"""

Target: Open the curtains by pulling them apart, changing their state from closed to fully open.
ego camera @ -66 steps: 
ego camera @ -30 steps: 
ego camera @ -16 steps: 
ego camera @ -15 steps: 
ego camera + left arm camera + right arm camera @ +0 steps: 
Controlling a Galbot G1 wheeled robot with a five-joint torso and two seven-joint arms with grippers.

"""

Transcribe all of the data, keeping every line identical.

SOLUTION TO THIS TASK -
Target: Open the curtains by pulling them apart, changing their state from closed to fully open.
ego camera @ -66 steps: 
ego camera @ -30 steps: 
ego camera @ -16 steps: 
ego camera @ -15 steps: 
ego camera + left arm camera + right arm camera @ +0 steps: 
Controlling a Galbot G1 wheeled robot with a five-joint torso and two seven-joint arms with grippers.

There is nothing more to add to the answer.